Executive Summary
A pioneering research study by Ogilvy & Mather, in partnership with TNS, has revealed the emergence of the ‘New Muslim Consumer’: young, proud of their religion and emblematic of the remarkable spending power embodied by the world’s fastest-growing religion.
The ‘Brands, Islam and the New Muslim Consumers’ Report serves as the launch pad for Ogilvy Noor, a multidisciplinary global Islamic Branding practice that aims to help brands better engage with Muslim consumers worldwide. The Muslim market is viewed as a critically important playground for marketers, with the halal segment alone worth $2.1 trillion, and growing by $500 billion annually.
Polling consumers in four key Muslim markets – Malaysia, Egypt, Saudi Arabia and Pakistan – the research study has identified the New Muslim Consumer as a critically important development for brands hoping to build successful relationships with the Islamic world.

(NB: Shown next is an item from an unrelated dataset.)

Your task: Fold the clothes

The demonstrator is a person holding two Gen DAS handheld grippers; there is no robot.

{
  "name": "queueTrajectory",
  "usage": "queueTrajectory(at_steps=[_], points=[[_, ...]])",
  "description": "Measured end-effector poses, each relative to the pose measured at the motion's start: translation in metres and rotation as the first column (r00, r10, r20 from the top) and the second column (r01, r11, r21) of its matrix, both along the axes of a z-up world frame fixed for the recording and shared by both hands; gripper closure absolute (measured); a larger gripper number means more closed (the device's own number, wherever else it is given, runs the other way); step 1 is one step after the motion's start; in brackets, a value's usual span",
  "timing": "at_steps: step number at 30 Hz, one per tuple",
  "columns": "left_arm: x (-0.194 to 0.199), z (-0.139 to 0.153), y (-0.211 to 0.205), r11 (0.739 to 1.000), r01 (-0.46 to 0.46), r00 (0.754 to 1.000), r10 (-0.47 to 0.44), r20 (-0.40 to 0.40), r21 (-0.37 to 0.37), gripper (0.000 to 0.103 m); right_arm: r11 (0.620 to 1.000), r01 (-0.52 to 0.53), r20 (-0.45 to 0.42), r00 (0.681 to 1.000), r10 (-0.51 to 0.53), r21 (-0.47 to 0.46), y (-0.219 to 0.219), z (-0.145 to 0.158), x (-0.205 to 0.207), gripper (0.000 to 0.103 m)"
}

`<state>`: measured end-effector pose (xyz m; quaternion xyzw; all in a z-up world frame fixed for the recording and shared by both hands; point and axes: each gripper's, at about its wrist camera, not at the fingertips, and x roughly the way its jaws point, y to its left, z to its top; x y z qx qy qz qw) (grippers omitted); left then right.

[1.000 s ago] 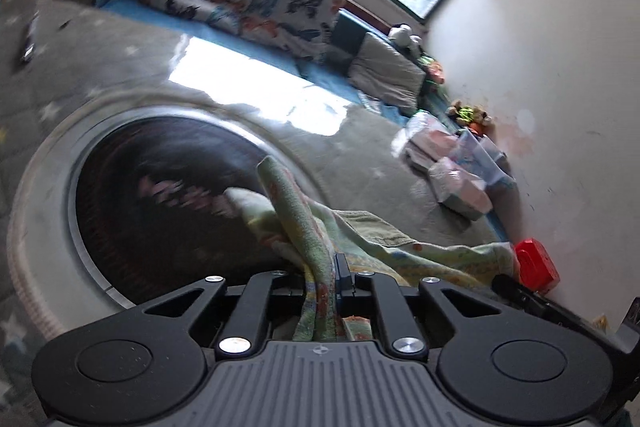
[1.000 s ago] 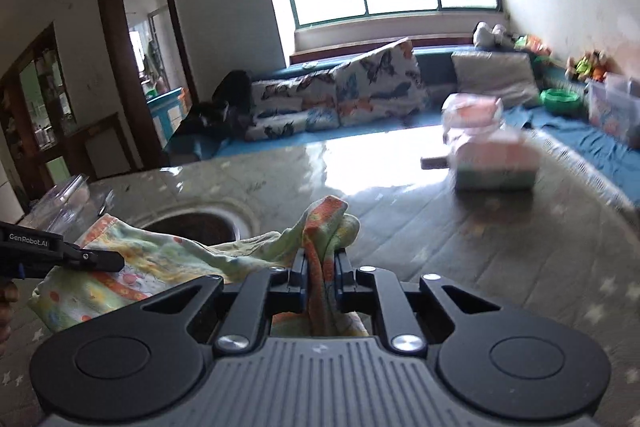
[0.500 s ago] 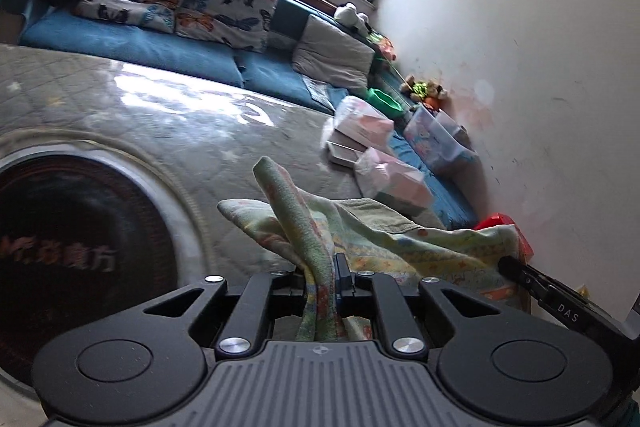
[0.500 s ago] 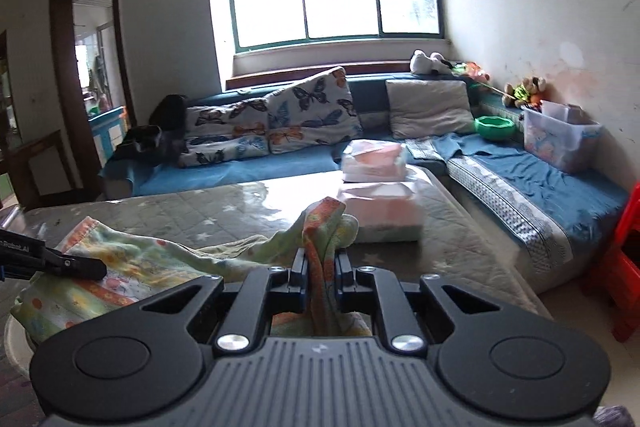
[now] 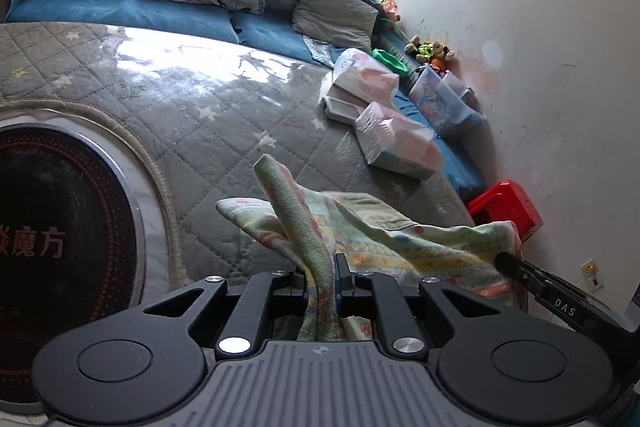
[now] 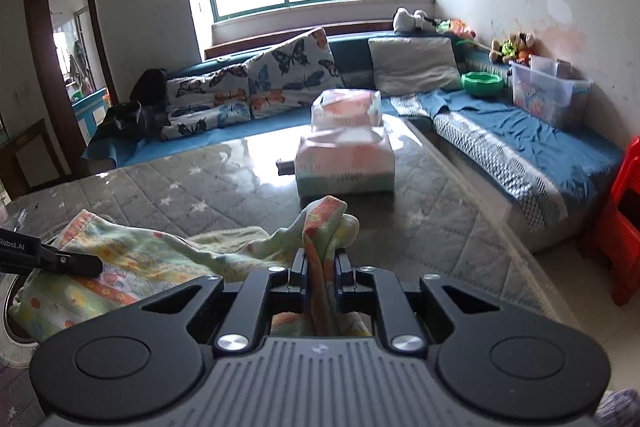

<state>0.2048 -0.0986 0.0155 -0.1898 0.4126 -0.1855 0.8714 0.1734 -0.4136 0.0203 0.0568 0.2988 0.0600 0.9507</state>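
The left gripper point(image 5: 322, 269) has its jaws almost closed, pinching a bunch of the pastel patterned cloth point(image 5: 384, 239). The right gripper point(image 6: 322, 267) is nearly closed too, squeezing another bunch of the same cloth point(image 6: 132, 263). The cloth hangs stretched between them, just above the grey quilted table cover point(image 5: 224, 115). A round dark cooktop point(image 5: 52, 235) sits to the left, close to the cloth's edge. Two wrapped tissue packs point(image 6: 346, 163) lie farther away on the table. Bare cover lies open between the cloth and the packs. The table's right edge point(image 6: 496, 227) drops near a red stool point(image 6: 624, 227).
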Motion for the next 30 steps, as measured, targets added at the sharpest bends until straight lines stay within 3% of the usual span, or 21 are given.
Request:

In doing so, the report debunks many of the stereotypes that surround Muslim consumer attitudes towards brands and their marketing communications. For example, halal stickers, while important to showcase certification, are no longer sufficient to persuade the New Muslim Consumer of a brand’s belief in Islamic values.
Similarly, despite the massive sums spent by financial services brands on Shariah-compliant banking services – Ogilvy Noor can reveal that the vast majority of consumers view this category as the least effective in terms of Shariah-compliance.

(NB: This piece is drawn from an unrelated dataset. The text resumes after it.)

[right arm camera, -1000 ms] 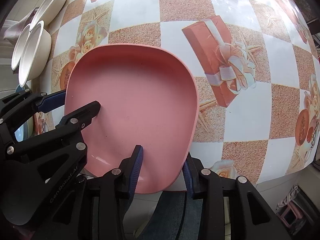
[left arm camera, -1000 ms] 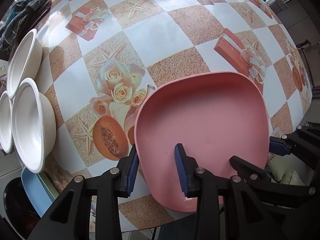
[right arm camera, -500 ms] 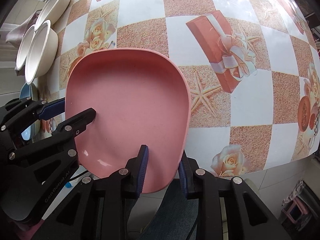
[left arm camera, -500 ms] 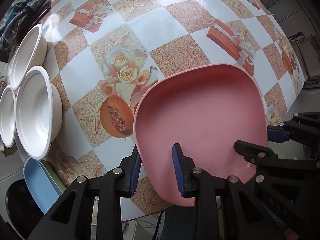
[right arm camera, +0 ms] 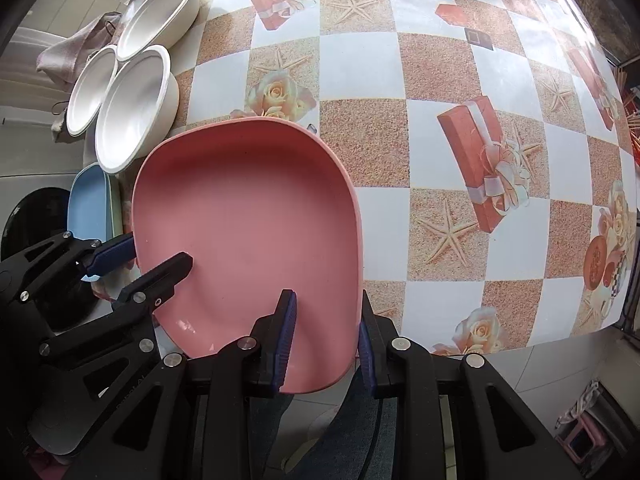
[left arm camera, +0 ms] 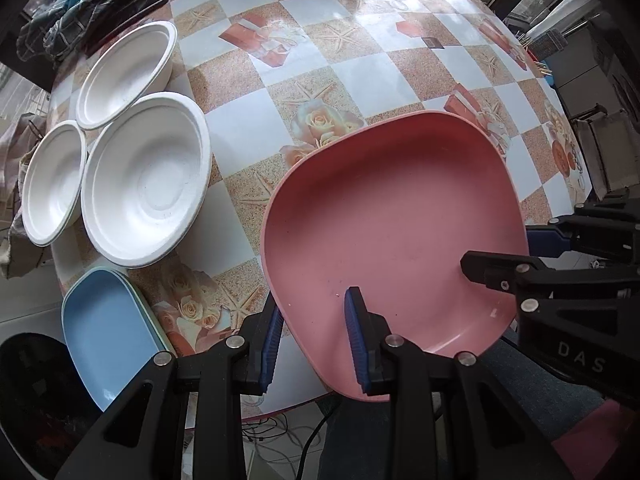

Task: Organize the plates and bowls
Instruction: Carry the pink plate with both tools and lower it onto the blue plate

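Note:
A pink square plate hangs above the near edge of the patterned table, gripped from both sides. My left gripper is shut on its near-left rim. My right gripper is shut on its near-right rim. Three white bowls sit together at the table's left edge. In front of them lies a blue plate, stacked on a pale green one.
A dark checked cloth lies at the table's far left corner. A black round appliance door sits below the blue plate. A person's leg in blue jeans and floor cables show under the table's near edge.
Both grippers have risen and shifted left with the pink plate between them. The white bowls and the blue plate have come further into view. Both pairs of jaws narrowed on the rim.

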Action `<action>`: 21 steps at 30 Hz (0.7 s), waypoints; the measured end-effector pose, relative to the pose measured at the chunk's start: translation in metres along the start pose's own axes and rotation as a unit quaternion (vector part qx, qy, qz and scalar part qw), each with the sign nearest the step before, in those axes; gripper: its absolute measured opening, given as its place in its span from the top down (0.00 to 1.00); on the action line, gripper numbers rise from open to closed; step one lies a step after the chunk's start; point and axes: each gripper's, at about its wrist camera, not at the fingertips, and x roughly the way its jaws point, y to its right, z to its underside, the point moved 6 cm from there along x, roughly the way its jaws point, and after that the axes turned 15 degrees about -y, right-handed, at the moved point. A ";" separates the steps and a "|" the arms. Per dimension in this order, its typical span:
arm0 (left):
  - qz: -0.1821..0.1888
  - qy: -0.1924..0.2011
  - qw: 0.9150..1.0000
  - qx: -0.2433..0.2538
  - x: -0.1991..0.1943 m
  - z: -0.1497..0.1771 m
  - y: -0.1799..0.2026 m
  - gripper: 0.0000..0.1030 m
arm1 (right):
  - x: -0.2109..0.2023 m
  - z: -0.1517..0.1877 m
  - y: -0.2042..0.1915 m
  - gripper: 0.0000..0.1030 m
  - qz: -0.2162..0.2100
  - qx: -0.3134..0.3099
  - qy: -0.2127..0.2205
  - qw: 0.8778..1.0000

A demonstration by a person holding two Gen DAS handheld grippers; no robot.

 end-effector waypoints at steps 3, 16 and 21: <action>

The findings become particularly important given the risks that exist once Muslim consumers are alienated. Despite the evident economic potential, for example, Muslims are often neglected or misunderstood by global brands. The report highlights examples of brands that have inadvertently got it badly wrong, and provides guidelines on how to avoid the same fate. It also explains how brands should react when affected by forces outside of their hands.
‘We didn’t really have much thought of Denmark, until they started the photos that depict Prophet Mohammed when we started to boycott them’. (Respondent, Egypt)
According to estimates, Danish exports of about $ 2.6 billion a year disappeared with that particular boycott. It’s unsurprising that many brands believe the area is fraught with risk. Brands that get it wrong are commonly boycotted. Brands that engage effectively, though, are able to develop long-lasting relationships with a global Muslim community that is almost 1.8 billion-strong and are some of the most loyal consumers in the world today.
For these reasons, the research incorporates the groundbreaking Noor Brand Index which, for the first time, benchmarks the appeal of specific brands to Muslim consumers. The Noor Category Index repeats this exercise at a category level.
The study analyses the factors that drive beneficial relationships with Muslim consumers, distilling the findings into an eight-step toolkit for branding success. It is required reading for all brands that want to deliver more effectively against the needs of the New Muslim Consumer.
The New Muslim Consumer
The global Muslim community stands at almost 1.8 billion people. By 2050, more than half of the world’s population will be Muslim. Significantly, 52 per cent of the Muslim community are under 24 years old, pointing to the enormous cultural influence that will be wielded by Muslims in the years to come. Young Muslims are already starting to stamp their influence on the consumption habits of the wider global Muslim community, known as the Ummah.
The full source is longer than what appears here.